• WORK TO BE COMPLETED: Every line below should be copied out exactly.

"""

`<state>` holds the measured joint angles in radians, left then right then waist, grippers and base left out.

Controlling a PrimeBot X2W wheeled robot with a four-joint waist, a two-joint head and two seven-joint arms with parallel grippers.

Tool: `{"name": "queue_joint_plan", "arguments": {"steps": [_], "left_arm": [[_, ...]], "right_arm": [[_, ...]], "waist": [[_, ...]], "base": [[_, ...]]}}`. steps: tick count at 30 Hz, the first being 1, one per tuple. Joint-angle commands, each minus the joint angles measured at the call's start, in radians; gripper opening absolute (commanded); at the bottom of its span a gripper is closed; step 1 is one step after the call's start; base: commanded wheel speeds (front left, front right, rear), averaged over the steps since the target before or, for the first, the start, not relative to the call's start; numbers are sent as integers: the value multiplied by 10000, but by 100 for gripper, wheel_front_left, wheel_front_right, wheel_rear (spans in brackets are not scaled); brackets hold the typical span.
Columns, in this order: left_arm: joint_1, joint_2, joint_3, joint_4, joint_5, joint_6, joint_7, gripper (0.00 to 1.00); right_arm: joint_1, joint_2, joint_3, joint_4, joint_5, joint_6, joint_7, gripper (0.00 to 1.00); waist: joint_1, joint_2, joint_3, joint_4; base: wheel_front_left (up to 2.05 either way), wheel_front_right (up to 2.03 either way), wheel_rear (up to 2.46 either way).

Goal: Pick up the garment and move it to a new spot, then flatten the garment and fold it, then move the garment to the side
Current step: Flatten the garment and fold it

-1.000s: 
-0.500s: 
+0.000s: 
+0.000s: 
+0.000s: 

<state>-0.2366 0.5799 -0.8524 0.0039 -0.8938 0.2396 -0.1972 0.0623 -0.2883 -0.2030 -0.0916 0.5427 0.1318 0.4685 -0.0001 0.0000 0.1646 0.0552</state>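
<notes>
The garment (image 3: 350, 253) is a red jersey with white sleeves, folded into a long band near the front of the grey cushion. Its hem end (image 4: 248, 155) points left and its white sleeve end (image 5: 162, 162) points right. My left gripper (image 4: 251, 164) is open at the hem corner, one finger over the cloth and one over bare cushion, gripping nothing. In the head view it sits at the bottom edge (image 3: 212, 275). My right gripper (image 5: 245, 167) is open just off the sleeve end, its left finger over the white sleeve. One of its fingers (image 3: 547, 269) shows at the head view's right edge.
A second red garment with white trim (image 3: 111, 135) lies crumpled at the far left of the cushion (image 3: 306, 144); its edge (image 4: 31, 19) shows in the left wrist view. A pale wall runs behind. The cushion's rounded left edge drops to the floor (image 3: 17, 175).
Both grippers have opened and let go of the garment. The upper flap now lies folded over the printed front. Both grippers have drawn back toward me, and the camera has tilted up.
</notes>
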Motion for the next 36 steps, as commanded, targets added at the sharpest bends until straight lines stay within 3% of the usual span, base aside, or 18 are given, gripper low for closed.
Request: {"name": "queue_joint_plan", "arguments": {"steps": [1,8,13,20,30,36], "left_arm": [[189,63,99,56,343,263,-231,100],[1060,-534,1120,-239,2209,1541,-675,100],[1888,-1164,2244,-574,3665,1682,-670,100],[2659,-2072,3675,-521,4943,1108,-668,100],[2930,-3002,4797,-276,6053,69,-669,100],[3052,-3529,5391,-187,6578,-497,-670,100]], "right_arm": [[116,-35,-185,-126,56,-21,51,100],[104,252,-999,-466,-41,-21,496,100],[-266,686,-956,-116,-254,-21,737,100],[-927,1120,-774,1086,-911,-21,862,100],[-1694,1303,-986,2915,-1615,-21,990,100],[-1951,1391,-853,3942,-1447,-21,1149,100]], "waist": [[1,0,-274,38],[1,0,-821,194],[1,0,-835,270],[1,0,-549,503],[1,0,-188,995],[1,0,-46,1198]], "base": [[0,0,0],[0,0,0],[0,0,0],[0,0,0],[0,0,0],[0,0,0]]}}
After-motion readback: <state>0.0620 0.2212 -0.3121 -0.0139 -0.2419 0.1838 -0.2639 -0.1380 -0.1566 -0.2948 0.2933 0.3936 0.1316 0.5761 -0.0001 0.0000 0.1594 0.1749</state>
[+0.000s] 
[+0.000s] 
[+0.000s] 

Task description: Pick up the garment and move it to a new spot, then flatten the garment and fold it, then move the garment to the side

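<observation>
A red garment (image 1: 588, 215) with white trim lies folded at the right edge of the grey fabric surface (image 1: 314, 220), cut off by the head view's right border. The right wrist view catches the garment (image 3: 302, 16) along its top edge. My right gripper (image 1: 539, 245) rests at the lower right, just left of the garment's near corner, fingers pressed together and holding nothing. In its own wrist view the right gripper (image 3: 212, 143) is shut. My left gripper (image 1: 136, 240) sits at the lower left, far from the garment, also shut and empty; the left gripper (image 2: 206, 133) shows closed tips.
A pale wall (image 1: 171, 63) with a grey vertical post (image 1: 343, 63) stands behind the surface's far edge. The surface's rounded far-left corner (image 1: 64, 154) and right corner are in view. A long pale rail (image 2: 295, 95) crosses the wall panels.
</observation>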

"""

• RESULT BELOW:
`<state>` holds the measured joint angles in radians, left then right then waist, grippers and base left out.

Controlling a PrimeBot X2W wheeled robot with a four-joint waist, a two-joint head and two seven-joint arms with parallel grippers.

Tool: `{"name": "queue_joint_plan", "arguments": {"steps": [_], "left_arm": [[_, ...]], "right_arm": [[_, ...]], "waist": [[_, ...]], "base": [[_, ...]]}}`. steps: tick count at 30 Hz, the first being 1, one per tuple. Joint-angle commands, each minus the joint angles measured at the call's start, in radians; gripper opening absolute (commanded); at the bottom of its span a gripper is closed; step 1 is one step after the call's start; base: commanded wheel speeds (front left, front right, rear), averaged over the steps since the target before or, for the first, the start, not relative to the call's start; numbers are sent as integers: the value multiplied by 10000, but by 100 for gripper, wheel_front_left, wheel_front_right, wheel_rear (spans in brackets are not scaled); brackets hold the typical span.
Columns, in this order: left_arm: joint_1, joint_2, joint_3, joint_4, joint_5, joint_6, joint_7, gripper (0.00 to 1.00); right_arm: joint_1, joint_2, joint_3, joint_4, joint_5, joint_6, joint_7, gripper (0.00 to 1.00); waist: joint_1, joint_2, joint_3, joint_4; base: wheel_front_left (up to 2.05 either way), wheel_front_right (up to 2.03 either way), wheel_rear (up to 2.46 either way).

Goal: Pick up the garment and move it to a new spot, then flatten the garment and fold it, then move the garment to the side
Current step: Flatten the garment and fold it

-1.000s: 
-0.500s: 
+0.000s: 
+0.000s: 
+0.000s: 

<state>-0.2366 0.5799 -0.8524 0.0039 -0.8938 0.2396 -0.1972 0.0623 -0.2883 -0.2030 -0.0916 0.5427 0.1318 0.4685 -0.0001 0.0000 0.1646 0.0552</state>
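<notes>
The garment (image 3: 350, 253) is a red jersey with white sleeves, folded into a long band near the front of the grey cushion. Its hem end (image 4: 248, 155) points left and its white sleeve end (image 5: 162, 162) points right. My left gripper (image 4: 251, 164) is open at the hem corner, one finger over the cloth and one over bare cushion, gripping nothing. In the head view it sits at the bottom edge (image 3: 212, 275). My right gripper (image 5: 245, 167) is open just off the sleeve end, its left finger over the white sleeve. One of its fingers (image 3: 547, 269) shows at the head view's right edge.
A second red garment with white trim (image 3: 111, 135) lies crumpled at the far left of the cushion (image 3: 306, 144); its edge (image 4: 31, 19) shows in the left wrist view. A pale wall runs behind. The cushion's rounded left edge drops to the floor (image 3: 17, 175).
Both grippers have opened and let go of the garment. The upper flap now lies folded over the printed front. Both grippers have drawn back toward me, and the camera has tilted up.
</notes>
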Motion for the next 36 steps, as commanded, targets added at the sharpest bends until straight lines stay within 3% of the usual span, base aside, or 18 are given, gripper low for closed.
Request: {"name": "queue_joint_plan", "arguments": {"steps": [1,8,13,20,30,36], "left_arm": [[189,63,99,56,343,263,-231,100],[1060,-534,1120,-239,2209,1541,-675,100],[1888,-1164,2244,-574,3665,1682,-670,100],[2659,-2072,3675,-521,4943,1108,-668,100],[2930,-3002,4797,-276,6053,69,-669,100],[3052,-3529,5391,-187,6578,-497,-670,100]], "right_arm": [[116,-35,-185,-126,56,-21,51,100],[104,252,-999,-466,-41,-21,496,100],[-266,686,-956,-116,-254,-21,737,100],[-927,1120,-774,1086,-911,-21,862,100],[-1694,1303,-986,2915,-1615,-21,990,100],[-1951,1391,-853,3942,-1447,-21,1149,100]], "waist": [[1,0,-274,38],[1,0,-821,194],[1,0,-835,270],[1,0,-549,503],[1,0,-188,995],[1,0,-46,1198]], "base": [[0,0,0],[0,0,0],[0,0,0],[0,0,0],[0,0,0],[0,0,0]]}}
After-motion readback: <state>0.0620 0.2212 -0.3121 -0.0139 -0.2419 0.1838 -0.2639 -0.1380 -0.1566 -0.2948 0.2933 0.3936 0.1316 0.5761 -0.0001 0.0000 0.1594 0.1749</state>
[+0.000s] 
[+0.000s] 
[+0.000s] 

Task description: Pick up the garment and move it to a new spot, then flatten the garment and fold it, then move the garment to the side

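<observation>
A red garment (image 1: 588, 215) with white trim lies folded at the right edge of the grey fabric surface (image 1: 314, 220), cut off by the head view's right border. The right wrist view catches the garment (image 3: 302, 16) along its top edge. My right gripper (image 1: 539, 245) rests at the lower right, just left of the garment's near corner, fingers pressed together and holding nothing. In its own wrist view the right gripper (image 3: 212, 143) is shut. My left gripper (image 1: 136, 240) sits at the lower left, far from the garment, also shut and empty; the left gripper (image 2: 206, 133) shows closed tips.
A pale wall (image 1: 171, 63) with a grey vertical post (image 1: 343, 63) stands behind the surface's far edge. The surface's rounded far-left corner (image 1: 64, 154) and right corner are in view. A long pale rail (image 2: 295, 95) crosses the wall panels.
</observation>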

This output has been written out in full.